When I learned about symphysiotomy - when I learned about the Magdalene’s – when I heard about the horror of the Mother-and-Baby-Homes, about the Tuam babies, and how women were shamefully and disgracefully treated, then I have become more and more convinced that this is an issue of equality and an issue of rights. Whatever decision a woman takes that it is for her to take and the doctor and medical staff must be protected.
This is an issue for everyone. It is unthinkable that if the No vote wins that women could be saddled with the status quo for the next 30 years or so.
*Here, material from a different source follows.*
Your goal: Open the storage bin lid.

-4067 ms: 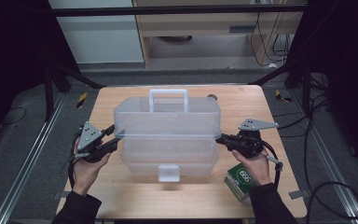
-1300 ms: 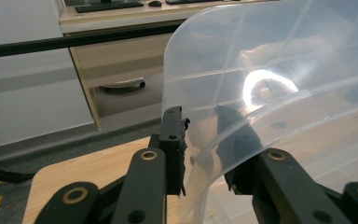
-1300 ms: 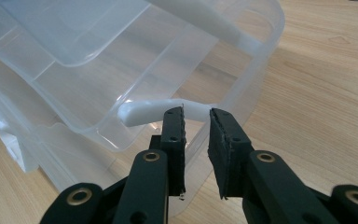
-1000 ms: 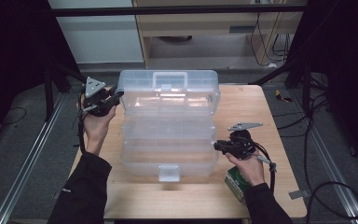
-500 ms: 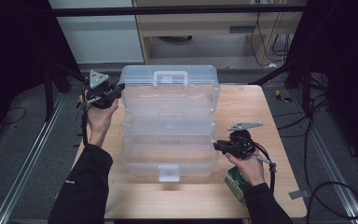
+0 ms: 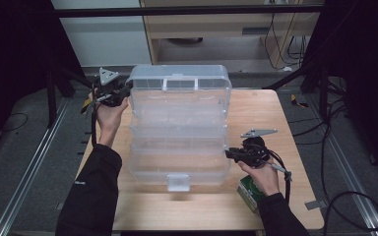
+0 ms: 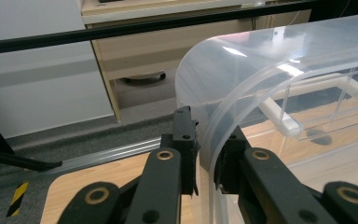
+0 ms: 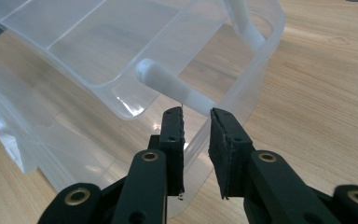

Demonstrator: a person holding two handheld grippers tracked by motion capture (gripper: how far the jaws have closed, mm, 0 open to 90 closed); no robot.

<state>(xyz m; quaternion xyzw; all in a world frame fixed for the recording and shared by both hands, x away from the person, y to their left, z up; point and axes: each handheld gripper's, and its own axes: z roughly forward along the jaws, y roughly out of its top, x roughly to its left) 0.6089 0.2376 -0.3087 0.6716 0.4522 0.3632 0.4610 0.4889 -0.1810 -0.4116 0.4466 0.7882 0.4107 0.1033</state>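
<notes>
A clear plastic tiered toolbox stands fanned out on the wooden table (image 6: pixel 275 113). Its lid (image 6: pixel 177 81) with the handle is tipped up at the back, a middle tray (image 6: pixel 177 120) sits below it, and the base (image 6: pixel 177 164) with a front latch is nearest. My left gripper (image 6: pixel 125 93) is at the lid's left corner. In the left gripper view its jaws (image 7: pixel 207 128) have just been closing and are shut on the curved lid rim (image 7: pixel 261 60). My right gripper (image 6: pixel 228 153) (image 8: pixel 196 114) is shut on the base's right wall (image 8: pixel 242 93), below a white hinge arm (image 8: pixel 182 88).
A small green carton (image 6: pixel 248 189) lies on the table under my right hand, near the front right corner. A black frame bar (image 6: pixel 177 10) crosses behind the table, with cabinets beyond. Metal rails (image 6: pixel 24 177) run along the floor at both sides.
Earlier both grippers flanked the stacked box. My left hand has since carried the lid up and back, and the tiers have spread out. The right gripper has held still on the base.
</notes>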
And what is the status quo? It is legal for a woman to go and have an abortion elsewhere but it’s not legal to have one in the 26 counties. So we have opted out. We export this issue. An English solution for an Irish problem. It means if you have the money, or can find the money, to travel to what is a strange place, generally on your own, then you can have an abortion. That’s not right. If a woman has the right to travel to terminate a crisis pregnancy, she should have the same right in her own place
I know friends who have carried full term in the knowledge that the child would not live and that’s their right. And I know others who have had terminations because they couldn’t face the trauma. I think in both cases we have to respect the decision of those affected.
It’s also ridiculous and dangerous and illegal for a woman to take pills bought on the internet with no medical supervision. She is risking her health and a fourteen-year prison sentence. Society is forcing her into a very lonely, desperate place. This is not acceptable. I recently heard an interview given by a woman who was in a crisis pregnancy. She lived in a one-bedroom flat with her mother, and didn’t want her mother to know she was pregnant. She took a pill on her way home on the bus and became very ill. No one should be put in that position.